▶ _Task prompt_:
What lines of the data include the string "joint"? Copy them all.

▶ _Supplied data_:
+===+
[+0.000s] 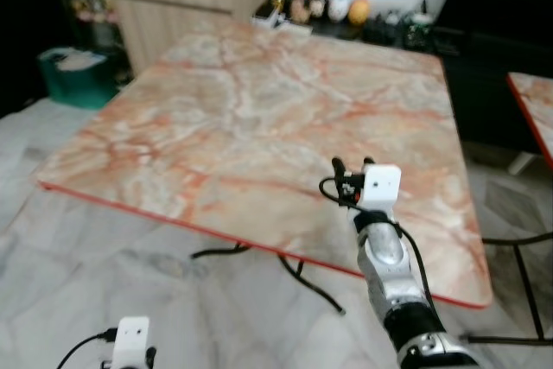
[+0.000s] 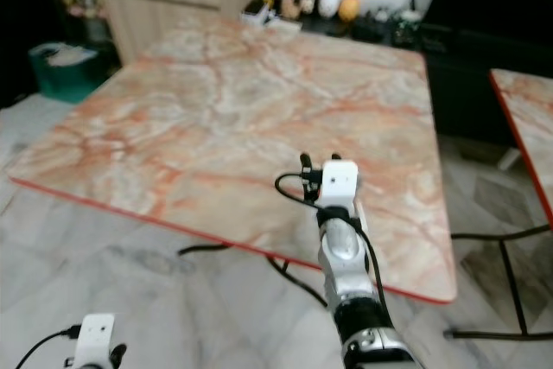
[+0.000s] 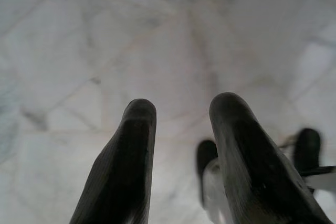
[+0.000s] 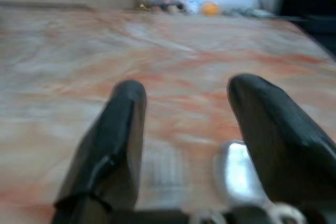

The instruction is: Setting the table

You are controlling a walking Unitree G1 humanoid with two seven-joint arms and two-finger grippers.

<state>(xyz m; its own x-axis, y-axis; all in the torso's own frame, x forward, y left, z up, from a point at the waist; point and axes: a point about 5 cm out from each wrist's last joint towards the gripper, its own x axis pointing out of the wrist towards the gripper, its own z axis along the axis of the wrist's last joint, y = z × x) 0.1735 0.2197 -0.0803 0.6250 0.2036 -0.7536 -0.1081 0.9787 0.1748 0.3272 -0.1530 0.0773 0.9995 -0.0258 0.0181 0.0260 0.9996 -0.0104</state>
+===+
▶ _Finished exercise_:
You are controlling a walking Unitree G1 humanoid with two seven-joint arms and two-finger grippers.
<state>(xyz m; its own x-axis, y-axis; all in the torso's own frame, x forward, y left, z up, from a point at the waist; point and axes: a point about 5 cm out from each wrist's last joint towards the gripper, its own x axis pointing out of the wrist towards the gripper, its own z axis along the axis of the wrist's last joint, y = z × x) 0.1735 0.2197 -0.0803 0.6250 0.2036 -0.7536 -0.1081 0.9787 0.1748 0.3272 -0.1530 0.0773 0.9995 -0.0258 0.0181 0.0260 0.9996 -0.0104</state>

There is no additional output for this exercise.